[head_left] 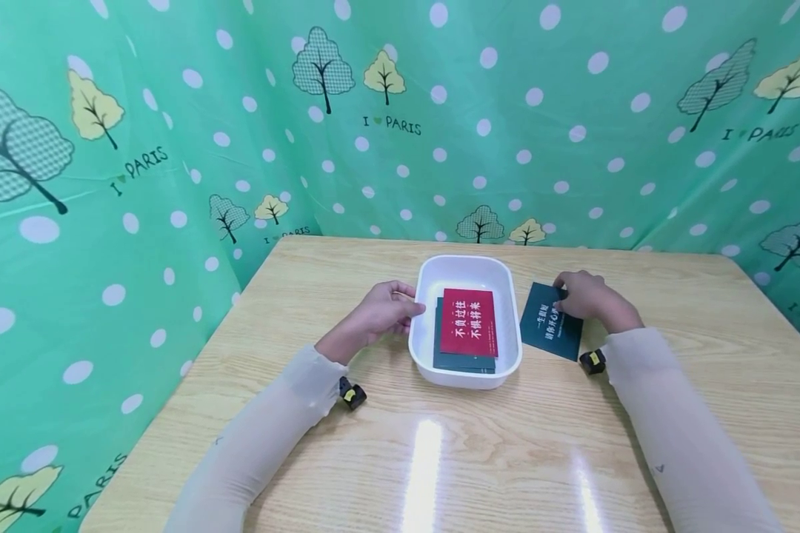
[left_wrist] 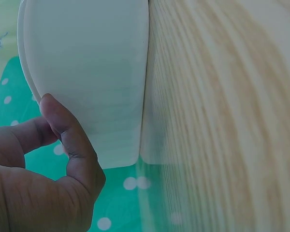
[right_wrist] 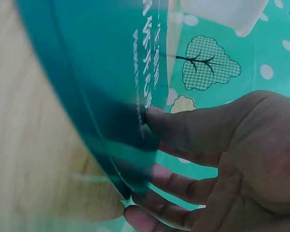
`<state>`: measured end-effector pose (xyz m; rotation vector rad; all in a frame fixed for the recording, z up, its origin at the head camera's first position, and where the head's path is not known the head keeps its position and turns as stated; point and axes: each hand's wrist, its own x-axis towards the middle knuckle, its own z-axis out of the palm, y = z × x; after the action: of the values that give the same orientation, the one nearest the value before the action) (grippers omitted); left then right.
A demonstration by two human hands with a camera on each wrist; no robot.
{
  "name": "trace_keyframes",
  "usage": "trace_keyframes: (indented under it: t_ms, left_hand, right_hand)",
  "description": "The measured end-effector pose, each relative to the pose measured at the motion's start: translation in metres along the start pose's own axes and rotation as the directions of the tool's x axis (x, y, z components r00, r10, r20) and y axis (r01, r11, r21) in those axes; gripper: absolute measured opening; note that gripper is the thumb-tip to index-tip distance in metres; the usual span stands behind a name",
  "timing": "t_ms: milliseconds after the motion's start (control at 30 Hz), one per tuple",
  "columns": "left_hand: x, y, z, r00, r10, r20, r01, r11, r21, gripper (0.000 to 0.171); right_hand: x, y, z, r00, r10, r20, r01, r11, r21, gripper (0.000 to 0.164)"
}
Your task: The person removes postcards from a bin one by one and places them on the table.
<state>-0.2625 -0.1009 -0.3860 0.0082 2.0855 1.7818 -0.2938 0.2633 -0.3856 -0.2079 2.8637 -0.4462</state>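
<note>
Long, pale off-white sleeves cover my arms, the left sleeve (head_left: 267, 429) and the right sleeve (head_left: 673, 422) alike, wrinkled here and there. The right one carries a small dark V-shaped mark (head_left: 660, 468) (the left shows a fainter fleck (head_left: 218, 440)). At my cuffs sit a left wrist camera (head_left: 352, 394) and a right wrist camera (head_left: 592, 361), both small, black and blocky, each with a yellow patch.

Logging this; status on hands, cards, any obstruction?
Left hand grips white tub. Right hand pinches green card beside it. Red card lies inside tub. No obstruction visible.
</note>
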Motion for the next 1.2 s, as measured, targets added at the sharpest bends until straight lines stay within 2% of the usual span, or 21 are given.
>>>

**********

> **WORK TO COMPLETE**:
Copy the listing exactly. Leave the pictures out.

> **RESPONSE TO THE TASK**:
[head_left] 
[left_wrist] 
[right_wrist] 
`<state>`: measured end-effector pose (xyz m; rotation vector rad; all in a frame fixed for the recording, z up, its origin at the head camera's first position, and where the head's path is not known the head keeps its position and turns as stated; point and axes: each hand's wrist, its own x-axis towards the middle knuckle, its own z-axis out of the palm, y = z × x; after the action: of the values that give the same orientation, the one nearest the value before the action) (grippers omitted); left then right.
A demonstration by two human hands with a camera on each wrist; no robot.
{
  "name": "trace_keyframes",
  "usage": "trace_keyframes: (indented under it: t_ms, left_hand, right_hand)",
  "description": "The measured end-effector pose, each relative to the pose measured at the motion's start: translation in metres along the start pose's own axes and rotation as the directions of the tool's x axis (x, y, z components r00, r10, r20) and y axis (r01, r11, r21) in those axes; gripper: absolute measured opening; note that gripper is the thumb-tip to index-tip distance in metres; the usual span stands behind a name",
  "timing": "t_ms: milliseconds after the motion's start (control at 30 Hz), one per tuple",
  "columns": "left_hand: x, y, z, r00, r10, r20, r01, r11, r21, gripper (0.000 to 0.171); right_hand: x, y, z, r00, r10, r20, r01, r11, r21, gripper (0.000 to 0.164)"
}
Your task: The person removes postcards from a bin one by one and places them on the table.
<state>-0.2625 -0.1009 -0.3860 0.0082 2.0855 1.7818 -0.2938 0.2633 -0.3856 -0.2079 2.8637 -0.4462</state>
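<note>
Long, pale off-white sleeves cover my arms, the left sleeve (head_left: 267, 429) and the right sleeve (head_left: 673, 422) alike, wrinkled here and there. The right one carries a small dark V-shaped mark (head_left: 660, 468) (the left shows a fainter fleck (head_left: 218, 440)). At my cuffs sit a left wrist camera (head_left: 352, 394) and a right wrist camera (head_left: 592, 361), both small, black and blocky, each with a yellow patch.

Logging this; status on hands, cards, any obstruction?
Left hand grips white tub. Right hand pinches green card beside it. Red card lies inside tub. No obstruction visible.
</note>
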Motion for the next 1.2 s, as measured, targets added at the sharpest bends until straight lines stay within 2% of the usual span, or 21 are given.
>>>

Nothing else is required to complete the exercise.